#### Problem to solve:
Lines below starting with the line with "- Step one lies" and going on through the line with "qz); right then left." must be output exactly; the rest of the records must be left out.
===============
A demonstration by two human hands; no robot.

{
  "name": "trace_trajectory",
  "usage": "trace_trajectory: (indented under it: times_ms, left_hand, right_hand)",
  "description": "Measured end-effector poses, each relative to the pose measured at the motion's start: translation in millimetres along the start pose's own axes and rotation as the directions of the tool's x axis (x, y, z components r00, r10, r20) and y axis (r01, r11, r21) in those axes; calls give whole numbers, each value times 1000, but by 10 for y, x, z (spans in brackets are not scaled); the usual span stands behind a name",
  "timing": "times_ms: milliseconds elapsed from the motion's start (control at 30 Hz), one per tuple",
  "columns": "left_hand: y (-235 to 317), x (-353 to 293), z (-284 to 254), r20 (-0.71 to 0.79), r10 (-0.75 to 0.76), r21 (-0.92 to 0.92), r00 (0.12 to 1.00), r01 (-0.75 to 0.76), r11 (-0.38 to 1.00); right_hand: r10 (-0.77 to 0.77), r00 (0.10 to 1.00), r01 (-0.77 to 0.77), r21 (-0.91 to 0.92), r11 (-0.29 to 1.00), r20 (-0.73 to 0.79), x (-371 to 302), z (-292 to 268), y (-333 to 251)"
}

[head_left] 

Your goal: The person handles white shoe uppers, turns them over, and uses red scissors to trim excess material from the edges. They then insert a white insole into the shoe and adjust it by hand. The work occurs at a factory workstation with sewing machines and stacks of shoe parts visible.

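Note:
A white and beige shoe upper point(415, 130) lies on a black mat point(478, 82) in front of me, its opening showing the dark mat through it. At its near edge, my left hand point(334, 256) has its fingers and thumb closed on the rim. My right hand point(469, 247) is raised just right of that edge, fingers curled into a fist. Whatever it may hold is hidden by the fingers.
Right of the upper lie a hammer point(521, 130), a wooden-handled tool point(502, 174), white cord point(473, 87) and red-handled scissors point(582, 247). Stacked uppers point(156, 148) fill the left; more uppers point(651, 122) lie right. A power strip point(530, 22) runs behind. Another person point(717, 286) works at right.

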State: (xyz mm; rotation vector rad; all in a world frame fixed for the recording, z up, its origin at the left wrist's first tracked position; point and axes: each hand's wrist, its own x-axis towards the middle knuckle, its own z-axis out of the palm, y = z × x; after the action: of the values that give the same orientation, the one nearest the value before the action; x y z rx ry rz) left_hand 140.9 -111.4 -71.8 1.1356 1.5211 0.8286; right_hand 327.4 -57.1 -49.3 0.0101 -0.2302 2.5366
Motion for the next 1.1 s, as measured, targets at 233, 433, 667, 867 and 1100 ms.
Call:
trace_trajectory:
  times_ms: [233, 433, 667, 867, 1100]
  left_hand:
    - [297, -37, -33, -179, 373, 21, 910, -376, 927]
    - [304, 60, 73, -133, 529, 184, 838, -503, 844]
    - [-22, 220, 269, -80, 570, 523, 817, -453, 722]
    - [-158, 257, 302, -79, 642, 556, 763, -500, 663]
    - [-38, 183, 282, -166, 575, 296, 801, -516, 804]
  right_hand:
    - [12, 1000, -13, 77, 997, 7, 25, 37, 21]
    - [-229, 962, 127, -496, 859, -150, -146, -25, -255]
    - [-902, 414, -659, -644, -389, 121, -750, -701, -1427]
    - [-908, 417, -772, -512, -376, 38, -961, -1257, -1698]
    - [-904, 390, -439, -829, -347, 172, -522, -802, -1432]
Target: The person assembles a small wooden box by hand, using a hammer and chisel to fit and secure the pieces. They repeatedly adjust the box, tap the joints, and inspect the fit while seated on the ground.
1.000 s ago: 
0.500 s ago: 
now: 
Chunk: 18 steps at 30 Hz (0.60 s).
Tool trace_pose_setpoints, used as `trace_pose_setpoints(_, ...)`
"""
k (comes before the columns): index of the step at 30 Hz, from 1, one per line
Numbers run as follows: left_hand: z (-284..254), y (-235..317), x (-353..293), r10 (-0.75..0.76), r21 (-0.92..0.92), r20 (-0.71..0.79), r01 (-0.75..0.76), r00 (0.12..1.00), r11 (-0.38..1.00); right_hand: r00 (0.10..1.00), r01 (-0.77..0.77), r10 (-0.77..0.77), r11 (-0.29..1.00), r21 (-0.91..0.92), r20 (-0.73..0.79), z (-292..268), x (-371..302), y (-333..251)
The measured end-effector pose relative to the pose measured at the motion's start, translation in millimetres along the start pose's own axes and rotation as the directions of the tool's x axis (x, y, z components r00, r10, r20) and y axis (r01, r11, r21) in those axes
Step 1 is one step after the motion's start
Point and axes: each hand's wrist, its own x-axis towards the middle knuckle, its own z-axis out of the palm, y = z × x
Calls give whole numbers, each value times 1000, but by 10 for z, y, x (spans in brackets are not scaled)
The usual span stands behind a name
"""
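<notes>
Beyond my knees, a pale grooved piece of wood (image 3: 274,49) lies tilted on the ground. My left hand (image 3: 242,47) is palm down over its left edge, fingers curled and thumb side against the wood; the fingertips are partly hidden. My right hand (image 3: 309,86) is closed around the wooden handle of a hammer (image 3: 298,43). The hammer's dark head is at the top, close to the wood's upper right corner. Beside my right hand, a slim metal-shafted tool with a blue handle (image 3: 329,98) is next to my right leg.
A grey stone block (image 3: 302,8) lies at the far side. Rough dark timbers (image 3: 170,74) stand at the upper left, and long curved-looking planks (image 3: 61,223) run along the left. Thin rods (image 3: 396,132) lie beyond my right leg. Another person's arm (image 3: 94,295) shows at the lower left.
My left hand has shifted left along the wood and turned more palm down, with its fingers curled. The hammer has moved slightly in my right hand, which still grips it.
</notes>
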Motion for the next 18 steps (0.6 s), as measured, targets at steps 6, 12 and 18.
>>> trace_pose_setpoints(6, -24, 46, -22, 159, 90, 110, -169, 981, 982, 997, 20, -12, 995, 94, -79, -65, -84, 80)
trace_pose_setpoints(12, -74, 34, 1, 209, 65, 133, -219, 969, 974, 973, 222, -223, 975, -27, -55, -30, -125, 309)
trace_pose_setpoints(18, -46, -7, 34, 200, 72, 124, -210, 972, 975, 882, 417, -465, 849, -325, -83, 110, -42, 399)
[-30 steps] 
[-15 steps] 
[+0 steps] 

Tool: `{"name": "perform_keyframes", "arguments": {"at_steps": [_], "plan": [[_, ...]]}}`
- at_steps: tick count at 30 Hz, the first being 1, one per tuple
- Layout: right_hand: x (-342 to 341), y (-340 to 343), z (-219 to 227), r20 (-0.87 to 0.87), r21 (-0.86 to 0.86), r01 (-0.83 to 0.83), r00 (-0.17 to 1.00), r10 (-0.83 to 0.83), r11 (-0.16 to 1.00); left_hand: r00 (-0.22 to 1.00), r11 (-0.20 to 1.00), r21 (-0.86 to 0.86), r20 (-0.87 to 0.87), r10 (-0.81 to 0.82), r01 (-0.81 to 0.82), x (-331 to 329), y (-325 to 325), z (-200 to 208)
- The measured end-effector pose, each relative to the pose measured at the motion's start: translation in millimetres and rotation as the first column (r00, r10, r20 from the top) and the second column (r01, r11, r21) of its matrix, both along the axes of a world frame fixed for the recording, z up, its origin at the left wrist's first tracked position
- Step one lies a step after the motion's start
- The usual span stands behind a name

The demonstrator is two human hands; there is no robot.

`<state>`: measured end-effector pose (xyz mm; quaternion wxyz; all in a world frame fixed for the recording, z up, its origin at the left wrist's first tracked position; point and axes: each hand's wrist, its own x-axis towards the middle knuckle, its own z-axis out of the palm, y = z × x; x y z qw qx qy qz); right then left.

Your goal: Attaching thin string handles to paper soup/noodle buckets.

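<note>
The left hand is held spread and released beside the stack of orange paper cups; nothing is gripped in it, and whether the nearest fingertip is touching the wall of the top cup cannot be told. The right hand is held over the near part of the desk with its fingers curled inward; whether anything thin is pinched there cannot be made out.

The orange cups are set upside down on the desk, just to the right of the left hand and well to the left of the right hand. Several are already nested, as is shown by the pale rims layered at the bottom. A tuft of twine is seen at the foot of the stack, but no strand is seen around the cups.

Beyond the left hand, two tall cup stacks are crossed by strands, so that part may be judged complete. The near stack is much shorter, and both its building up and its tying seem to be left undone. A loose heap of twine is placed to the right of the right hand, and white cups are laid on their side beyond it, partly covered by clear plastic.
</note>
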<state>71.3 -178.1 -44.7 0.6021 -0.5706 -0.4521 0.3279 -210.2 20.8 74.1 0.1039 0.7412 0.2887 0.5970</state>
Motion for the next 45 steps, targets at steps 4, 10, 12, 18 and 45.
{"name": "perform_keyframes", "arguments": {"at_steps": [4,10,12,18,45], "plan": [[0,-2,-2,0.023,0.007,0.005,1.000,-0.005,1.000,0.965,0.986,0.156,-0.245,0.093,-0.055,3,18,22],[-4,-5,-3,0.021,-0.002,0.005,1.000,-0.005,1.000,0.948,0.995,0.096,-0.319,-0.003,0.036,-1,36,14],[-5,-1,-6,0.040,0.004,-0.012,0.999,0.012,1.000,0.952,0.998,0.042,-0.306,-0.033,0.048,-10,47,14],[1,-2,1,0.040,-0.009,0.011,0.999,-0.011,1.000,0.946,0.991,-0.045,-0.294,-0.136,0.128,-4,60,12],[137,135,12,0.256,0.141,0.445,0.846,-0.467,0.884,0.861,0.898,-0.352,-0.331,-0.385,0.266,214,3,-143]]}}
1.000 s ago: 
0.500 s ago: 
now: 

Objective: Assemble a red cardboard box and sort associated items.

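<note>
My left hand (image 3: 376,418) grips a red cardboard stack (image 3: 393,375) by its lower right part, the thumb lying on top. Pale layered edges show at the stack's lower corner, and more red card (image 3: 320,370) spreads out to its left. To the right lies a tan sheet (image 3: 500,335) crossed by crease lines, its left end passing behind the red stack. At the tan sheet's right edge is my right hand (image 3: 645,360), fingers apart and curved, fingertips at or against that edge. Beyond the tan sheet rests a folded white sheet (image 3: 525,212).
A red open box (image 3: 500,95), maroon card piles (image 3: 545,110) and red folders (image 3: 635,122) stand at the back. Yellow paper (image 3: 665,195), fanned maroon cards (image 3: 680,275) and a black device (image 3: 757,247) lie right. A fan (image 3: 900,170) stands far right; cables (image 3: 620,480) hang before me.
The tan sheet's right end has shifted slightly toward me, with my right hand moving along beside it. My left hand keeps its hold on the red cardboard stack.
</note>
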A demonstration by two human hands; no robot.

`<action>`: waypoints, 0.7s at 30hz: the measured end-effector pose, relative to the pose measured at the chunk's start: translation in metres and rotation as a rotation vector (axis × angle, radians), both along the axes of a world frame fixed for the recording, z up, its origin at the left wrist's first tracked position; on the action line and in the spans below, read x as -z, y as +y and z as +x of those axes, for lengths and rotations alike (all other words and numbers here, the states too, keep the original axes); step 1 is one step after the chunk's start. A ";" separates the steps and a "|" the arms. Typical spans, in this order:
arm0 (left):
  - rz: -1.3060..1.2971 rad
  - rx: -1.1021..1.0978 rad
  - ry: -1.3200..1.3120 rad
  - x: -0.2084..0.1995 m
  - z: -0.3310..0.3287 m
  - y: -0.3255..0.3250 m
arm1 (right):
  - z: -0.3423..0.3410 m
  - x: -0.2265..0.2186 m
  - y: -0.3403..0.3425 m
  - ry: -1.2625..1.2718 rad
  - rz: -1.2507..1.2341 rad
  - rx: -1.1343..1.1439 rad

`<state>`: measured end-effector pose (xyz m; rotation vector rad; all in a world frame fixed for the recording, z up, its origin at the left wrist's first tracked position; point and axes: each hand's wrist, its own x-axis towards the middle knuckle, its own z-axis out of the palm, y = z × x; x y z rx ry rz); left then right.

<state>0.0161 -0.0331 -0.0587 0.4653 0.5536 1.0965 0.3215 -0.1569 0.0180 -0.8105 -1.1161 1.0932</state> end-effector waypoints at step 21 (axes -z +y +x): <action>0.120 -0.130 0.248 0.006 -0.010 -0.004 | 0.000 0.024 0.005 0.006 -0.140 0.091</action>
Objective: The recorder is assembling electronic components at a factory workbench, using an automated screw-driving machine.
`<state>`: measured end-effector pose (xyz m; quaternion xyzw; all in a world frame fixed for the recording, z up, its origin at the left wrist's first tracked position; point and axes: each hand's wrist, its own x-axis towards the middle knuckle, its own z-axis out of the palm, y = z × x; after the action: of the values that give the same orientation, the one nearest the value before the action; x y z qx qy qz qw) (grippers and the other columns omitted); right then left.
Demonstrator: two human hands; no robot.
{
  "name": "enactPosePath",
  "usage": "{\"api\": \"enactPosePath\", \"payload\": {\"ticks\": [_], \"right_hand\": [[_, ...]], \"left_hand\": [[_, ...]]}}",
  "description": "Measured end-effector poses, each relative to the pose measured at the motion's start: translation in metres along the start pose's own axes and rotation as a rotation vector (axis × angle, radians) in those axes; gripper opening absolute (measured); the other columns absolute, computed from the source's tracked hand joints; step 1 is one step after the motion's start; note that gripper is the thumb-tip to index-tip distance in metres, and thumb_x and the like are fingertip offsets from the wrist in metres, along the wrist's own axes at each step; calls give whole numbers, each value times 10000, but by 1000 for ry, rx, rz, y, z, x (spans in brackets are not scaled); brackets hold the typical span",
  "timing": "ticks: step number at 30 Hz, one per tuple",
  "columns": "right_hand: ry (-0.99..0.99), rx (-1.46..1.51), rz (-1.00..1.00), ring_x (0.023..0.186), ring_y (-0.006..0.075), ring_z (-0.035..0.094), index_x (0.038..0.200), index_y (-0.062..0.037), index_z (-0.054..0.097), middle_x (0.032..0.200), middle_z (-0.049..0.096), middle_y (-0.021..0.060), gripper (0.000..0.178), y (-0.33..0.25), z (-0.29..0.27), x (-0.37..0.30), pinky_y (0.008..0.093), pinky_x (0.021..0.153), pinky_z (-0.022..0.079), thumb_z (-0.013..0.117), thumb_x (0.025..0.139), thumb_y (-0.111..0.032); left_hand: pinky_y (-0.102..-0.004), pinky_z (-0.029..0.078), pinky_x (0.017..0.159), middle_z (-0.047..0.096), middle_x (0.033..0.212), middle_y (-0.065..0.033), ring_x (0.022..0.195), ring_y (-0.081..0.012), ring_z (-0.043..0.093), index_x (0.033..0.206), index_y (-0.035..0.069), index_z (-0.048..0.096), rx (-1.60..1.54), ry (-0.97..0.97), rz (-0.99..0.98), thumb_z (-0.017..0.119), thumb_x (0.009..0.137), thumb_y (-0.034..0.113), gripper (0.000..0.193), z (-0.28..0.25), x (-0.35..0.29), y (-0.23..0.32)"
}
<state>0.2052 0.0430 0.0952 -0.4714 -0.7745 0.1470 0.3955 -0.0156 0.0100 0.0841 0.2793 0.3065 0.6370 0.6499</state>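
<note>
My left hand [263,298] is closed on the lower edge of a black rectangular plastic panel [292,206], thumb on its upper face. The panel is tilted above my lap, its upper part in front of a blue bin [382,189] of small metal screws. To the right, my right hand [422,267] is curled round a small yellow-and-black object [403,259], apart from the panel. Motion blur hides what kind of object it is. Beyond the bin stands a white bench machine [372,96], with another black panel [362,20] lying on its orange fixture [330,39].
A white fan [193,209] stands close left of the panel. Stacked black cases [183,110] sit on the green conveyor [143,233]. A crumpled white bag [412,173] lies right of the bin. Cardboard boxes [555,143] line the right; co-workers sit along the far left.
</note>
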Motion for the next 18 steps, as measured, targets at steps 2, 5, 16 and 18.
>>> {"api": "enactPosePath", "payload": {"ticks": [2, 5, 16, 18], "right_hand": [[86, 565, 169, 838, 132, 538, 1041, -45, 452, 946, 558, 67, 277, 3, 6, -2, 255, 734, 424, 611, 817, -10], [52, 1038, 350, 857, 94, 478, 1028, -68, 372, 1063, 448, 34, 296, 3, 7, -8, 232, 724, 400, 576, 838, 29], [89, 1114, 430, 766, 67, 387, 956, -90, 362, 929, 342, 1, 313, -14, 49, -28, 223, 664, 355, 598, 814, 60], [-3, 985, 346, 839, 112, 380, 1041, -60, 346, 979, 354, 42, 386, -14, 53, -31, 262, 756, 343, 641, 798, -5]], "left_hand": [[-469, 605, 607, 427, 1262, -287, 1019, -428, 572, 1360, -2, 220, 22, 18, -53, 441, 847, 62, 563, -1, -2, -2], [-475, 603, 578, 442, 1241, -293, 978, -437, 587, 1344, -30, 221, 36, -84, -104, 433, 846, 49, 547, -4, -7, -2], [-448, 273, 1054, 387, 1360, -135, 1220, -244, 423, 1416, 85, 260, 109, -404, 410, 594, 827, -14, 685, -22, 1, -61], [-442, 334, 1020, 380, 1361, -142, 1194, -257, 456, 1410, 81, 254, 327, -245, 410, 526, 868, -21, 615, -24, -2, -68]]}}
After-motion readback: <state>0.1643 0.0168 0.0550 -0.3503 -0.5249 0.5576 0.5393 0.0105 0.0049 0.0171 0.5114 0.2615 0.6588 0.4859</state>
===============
#### Answer to the exercise:
- Step one lies a step after the motion's start
- The usual span stands behind a name

The demonstrator is two human hands; there is no robot.

`<state>`: measured end-effector pose (xyz mm; quaternion wxyz; all in a world frame fixed for the recording, z up, its origin at the left wrist's first tracked position; point and axes: each hand's wrist, its own x-axis towards the middle knuckle, its own z-axis out of the palm, y = z × x; x y z qw qx qy qz); right then left.

The required output is complete.